Appellants are a co-partnership, doing business as Dixie Land Baking Company. Appellees, Colonial Bak[842]*842ing Company and Hardin’s Bakery Corporations, are corporations, while appellee, Golden Krust Bakery is a co-partnership. All, in May, 1948, were engaged in the bakery business in the City of Jackson. There was another so engaged at the same time, the Acme Bakery Company, not a party to the suit.

Appellants filed their declaration against appellees comprising two counts. The first count charged, in effect, three violations of Sections 1088 and 1089 of the Code of 1942, and demanded an award of $500 penalty for each violation. The violations allegedly consisted of concerted and simultaneous reduction of the wholesale price of white bread on June 15, 1948, from thirteen cents to twelve cents; on October 13, 1948, from twelve cents to ten cents; and on October 23,1948, from ten cents to eight cents, all such reductions applying only within the City of Jackson, or close by, and only in the territory served by appellants. It was further charged that these reductions were the result of a combination and agreement among the appellees to reduce the price of such bread to a degree inimical to the public welfare, and for the purpose of stifling competition and monopolizing the production, control and sale thereof in the said City of Jackson and a limited zone outside of it.

Section 1088, Code 1942, defines a trust or combine as being a combination, contract, understanding or agreement, expressed or implied, between two or more persons, corporations, or firms or associations of persons or between any one or more of either with one or more of the others, within the purview of criminal jurisprudence, when inimical to public welfare and producing certain listed effects therein. Persons violating the statute are made subject to punishment and injunction against the further continuation thereof.

Section 1089, Code 1942, provides that “any corporation, domestic or foreign, or individual, partnership, or association of persons whatsoever, who, with intent to [843]*843accomplish the results herein prohibited or without such intent, shall accomplish the results to a degree inimical to public welfare, and shall thus: (a) Restrain or attempt to restrain the freedom of trade or production; (b) Or shall monopolize or attempt to monopolize the production, control or sale of any commodity, or the prosecution, management or control of any kind, class or description of business; . . . (d) Or shall destroy or attempt to destroy competition in the manufacture or sale of a commodity, by selling or offering the same for sale at a lower price at one place in the state than another”; such parties “shall be deemed and held a trust and combine within the meaning and purpose of this section, and shall he liable to the pains, penalties, fines, forfeitures, judgments, and recoveries denounced against trusts and combines and shall he proceeded against in manner and form therein provided, as in case of other trusts and combines. ’ ’

Section 1092, Code 1942, authorizes any person, natural or artifical, injured or damaged by a trust and combine as defined, or by its effects directly or indirectly, to recover all damages of every kind sustained by him or it and in addition a penalty of five hundred dollars, by suit in any court of competent jurisdiction. It is also permitted by the statute for suit to he brought against one or more of the parties to the trust and combine and one or more of the officers and representatives of any corporation a party to the same, or one or more of either. Such penalty may he recovered in each instance of injury, and all recoveries provided for may be sued for in one suit.

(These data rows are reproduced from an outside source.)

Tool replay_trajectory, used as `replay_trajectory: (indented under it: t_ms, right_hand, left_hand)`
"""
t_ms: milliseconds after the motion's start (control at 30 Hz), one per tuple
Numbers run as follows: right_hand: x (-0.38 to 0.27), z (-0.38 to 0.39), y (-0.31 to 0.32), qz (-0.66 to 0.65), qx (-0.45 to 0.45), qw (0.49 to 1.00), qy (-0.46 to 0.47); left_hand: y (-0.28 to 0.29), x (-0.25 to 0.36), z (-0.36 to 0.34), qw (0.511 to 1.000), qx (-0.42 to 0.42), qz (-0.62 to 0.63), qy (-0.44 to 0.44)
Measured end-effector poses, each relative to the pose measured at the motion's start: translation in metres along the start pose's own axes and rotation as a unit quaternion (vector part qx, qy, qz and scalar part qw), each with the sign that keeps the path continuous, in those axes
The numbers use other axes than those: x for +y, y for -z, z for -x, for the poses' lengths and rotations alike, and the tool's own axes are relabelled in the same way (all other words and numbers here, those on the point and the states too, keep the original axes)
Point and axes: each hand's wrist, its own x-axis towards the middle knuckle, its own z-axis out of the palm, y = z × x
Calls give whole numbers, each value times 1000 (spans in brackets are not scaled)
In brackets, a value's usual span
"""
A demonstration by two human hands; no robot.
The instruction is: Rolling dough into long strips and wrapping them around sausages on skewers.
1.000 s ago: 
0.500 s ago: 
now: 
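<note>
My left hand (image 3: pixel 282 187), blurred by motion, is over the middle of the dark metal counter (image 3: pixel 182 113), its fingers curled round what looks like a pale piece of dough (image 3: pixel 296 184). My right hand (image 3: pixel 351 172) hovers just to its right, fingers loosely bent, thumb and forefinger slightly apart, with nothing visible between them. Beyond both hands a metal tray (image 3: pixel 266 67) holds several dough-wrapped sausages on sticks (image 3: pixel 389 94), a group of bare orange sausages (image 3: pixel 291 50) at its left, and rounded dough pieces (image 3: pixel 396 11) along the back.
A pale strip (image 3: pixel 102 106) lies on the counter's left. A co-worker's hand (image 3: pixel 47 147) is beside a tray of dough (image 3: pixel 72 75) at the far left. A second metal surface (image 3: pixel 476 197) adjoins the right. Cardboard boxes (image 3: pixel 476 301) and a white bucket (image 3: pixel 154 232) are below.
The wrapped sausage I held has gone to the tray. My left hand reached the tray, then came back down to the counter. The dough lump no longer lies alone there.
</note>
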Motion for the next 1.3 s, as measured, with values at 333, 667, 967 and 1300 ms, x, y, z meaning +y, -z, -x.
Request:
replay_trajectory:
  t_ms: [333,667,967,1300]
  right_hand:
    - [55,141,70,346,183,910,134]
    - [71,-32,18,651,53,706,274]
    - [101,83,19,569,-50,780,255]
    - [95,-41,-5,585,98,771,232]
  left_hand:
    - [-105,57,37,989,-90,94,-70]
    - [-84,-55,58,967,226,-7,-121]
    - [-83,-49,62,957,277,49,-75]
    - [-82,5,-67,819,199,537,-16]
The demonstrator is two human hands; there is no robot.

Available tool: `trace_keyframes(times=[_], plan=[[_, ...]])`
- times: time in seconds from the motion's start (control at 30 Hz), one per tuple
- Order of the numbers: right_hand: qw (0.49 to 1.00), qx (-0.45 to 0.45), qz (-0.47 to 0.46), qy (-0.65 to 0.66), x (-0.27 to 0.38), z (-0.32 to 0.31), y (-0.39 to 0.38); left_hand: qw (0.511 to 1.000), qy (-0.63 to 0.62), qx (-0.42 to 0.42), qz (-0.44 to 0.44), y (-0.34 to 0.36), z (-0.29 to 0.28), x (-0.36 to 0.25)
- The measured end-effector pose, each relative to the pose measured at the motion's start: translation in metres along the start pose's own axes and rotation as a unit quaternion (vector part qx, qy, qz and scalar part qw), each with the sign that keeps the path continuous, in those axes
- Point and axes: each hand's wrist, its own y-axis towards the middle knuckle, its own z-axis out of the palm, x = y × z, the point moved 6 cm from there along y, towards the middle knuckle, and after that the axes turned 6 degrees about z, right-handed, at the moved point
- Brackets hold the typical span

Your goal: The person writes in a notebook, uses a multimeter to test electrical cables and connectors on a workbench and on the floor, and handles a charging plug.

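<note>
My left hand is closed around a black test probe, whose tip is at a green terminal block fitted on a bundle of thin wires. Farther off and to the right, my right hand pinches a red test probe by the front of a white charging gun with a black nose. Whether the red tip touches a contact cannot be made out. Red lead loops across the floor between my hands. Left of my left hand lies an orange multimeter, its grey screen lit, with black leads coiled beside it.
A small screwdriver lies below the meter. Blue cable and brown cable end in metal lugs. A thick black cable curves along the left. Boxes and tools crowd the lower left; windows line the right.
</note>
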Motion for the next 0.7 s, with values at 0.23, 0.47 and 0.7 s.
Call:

Count II of the declaration charges that the price reductions, described in Count I, allegedly made by the defendants, were not for any legitimate purpose, but in furtherance of a joint and common scheme maliciously and wrongfully to interfere with appellants’ business, destroying it and driving them into bankruptcy. It [844]*844was further charged that the aforesaid price reductions were not intended to benefit the public but to ruin appellants’ business and coerce them into discontinuing their thirteen-inch loaf of bread. It is further asserted that when appellees had accomplished the purpose of their conspiracy they proposed to increase the price of bread back to its original cost to the public. Actual and punitive damages were demanded under Count II.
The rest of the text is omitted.